Historical precedent matters
There is zero trust on Capitol Hill the Trump administration will comply with the reporting requirements in the law.
“Anyone who has lived through the last three years knows that trusting anything they say about oversight is complete bulls***,” one senior Democratic aide told CNN.
Treasury says they are complying with the law’s requirements and will continue to do so. But there’s already some question about that when it comes to the Government Accountability Office. The watchdog has said the administration hasn’t fully complied with information requests related to the Paycheck Protection Program.
Mnuchin told lawmakers his department was working with the GAO to find a resolution to the issue.
The Fed, which is overseeing a series of lending facilities that will use US taxpayer dollars to leverage the potential for trillions in loans to businesses, has committed to disclose the names of the companies that are receiving money at least every 30 days. Lawmakers are looking for similar commitments across the myriad of programs put into place by the rescue law.

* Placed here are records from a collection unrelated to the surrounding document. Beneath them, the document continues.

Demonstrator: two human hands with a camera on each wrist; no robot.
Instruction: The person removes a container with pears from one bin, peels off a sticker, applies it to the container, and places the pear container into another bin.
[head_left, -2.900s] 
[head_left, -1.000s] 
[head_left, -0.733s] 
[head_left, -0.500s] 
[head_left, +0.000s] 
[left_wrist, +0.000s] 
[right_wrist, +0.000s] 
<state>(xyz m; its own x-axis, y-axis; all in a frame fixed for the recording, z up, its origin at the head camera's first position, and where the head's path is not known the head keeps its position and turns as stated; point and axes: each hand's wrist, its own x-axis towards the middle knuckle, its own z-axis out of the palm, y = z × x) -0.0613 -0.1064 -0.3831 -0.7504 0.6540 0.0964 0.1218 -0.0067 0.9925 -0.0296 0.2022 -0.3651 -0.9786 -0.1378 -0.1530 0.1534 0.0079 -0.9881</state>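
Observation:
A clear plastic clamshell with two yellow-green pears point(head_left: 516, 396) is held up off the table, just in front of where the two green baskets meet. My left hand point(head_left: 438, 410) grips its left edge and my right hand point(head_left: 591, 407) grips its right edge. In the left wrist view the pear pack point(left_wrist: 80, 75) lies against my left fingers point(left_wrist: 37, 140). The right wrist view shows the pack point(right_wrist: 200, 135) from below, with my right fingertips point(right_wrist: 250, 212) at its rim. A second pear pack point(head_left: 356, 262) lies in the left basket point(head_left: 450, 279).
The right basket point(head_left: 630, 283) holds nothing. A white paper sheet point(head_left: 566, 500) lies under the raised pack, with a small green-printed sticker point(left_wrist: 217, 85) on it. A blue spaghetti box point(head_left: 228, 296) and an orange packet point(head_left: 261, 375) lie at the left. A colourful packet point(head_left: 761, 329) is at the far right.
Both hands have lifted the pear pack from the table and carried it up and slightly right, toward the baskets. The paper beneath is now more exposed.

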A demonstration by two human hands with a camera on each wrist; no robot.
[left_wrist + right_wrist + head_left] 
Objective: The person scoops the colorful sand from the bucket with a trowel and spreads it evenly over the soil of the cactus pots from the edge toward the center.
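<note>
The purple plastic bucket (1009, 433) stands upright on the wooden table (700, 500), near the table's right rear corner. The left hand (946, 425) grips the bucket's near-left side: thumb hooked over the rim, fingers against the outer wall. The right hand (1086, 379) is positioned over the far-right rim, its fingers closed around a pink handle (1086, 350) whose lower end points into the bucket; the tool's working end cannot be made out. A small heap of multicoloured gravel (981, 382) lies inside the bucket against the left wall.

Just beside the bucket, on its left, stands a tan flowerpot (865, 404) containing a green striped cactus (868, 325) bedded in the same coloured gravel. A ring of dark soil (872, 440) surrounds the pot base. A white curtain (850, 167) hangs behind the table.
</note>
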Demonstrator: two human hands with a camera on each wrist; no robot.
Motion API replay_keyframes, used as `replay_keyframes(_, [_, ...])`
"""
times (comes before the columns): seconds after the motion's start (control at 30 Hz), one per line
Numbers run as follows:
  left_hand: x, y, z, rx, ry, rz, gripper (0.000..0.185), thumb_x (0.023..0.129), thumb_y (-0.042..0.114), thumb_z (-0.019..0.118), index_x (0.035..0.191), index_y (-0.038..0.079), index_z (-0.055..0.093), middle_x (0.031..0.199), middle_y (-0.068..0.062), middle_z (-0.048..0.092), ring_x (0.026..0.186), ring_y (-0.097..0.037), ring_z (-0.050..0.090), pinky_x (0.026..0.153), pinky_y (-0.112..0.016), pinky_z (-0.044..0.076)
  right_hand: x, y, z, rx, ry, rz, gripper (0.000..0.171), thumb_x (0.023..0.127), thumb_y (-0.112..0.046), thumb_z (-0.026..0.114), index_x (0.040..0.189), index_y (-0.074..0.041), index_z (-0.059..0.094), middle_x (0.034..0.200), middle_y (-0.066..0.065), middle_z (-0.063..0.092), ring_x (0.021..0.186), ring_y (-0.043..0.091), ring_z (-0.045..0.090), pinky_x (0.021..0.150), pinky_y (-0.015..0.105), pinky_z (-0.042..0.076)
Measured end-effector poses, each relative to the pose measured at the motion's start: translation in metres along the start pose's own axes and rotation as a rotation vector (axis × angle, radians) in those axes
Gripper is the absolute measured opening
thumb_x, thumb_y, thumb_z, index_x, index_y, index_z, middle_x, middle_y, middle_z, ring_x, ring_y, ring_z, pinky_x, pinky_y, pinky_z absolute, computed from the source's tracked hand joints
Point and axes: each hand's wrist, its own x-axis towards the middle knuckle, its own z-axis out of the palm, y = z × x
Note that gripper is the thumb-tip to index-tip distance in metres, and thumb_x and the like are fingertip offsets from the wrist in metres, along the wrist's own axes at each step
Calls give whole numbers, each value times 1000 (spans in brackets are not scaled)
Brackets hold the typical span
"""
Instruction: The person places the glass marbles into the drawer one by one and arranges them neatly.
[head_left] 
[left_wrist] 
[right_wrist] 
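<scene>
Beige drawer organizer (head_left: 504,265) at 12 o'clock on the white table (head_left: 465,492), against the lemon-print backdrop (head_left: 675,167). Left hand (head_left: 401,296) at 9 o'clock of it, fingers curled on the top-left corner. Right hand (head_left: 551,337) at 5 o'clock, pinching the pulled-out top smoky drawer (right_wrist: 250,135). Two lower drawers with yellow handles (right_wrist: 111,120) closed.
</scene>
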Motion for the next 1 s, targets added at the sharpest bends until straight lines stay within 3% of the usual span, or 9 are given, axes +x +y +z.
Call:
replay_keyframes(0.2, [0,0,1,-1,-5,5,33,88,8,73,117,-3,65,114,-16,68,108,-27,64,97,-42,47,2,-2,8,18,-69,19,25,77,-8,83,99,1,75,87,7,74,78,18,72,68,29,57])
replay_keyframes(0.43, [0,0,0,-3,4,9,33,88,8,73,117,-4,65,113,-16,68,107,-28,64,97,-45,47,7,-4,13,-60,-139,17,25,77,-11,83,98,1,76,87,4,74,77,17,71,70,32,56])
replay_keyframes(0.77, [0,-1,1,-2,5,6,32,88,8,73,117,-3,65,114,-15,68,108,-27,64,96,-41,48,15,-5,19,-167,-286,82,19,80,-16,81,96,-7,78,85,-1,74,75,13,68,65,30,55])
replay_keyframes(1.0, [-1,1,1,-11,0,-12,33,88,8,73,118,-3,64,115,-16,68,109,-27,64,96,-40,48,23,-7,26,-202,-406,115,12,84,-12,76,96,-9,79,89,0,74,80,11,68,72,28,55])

Along those lines: Senate Democrats are ramping up pressure on the newest oversight entity just as it launches. Senate Democratic Leader Chuck Schumer and Ohio Sen. Sherrod Brown, the top Democrat on the Banking Committee, greeted newly confirmed Special Inspector General for Pandemic Recovery Brian Miller with a letter on Monday reminding him of his commitments to lawmakers during his confirmation hearing – and their view of his role atop the powerful oversight office.
“Ultimately, your duty is to the American people, not the President,” the senators wrote to Miller. “The American people, our colleagues, and both of us will judge you against your commitments, made under oath before the Banking Committee, as well as the basic expectation of an inspector general and public servant to demonstrate the utmost integrity, transparency, and diligence.”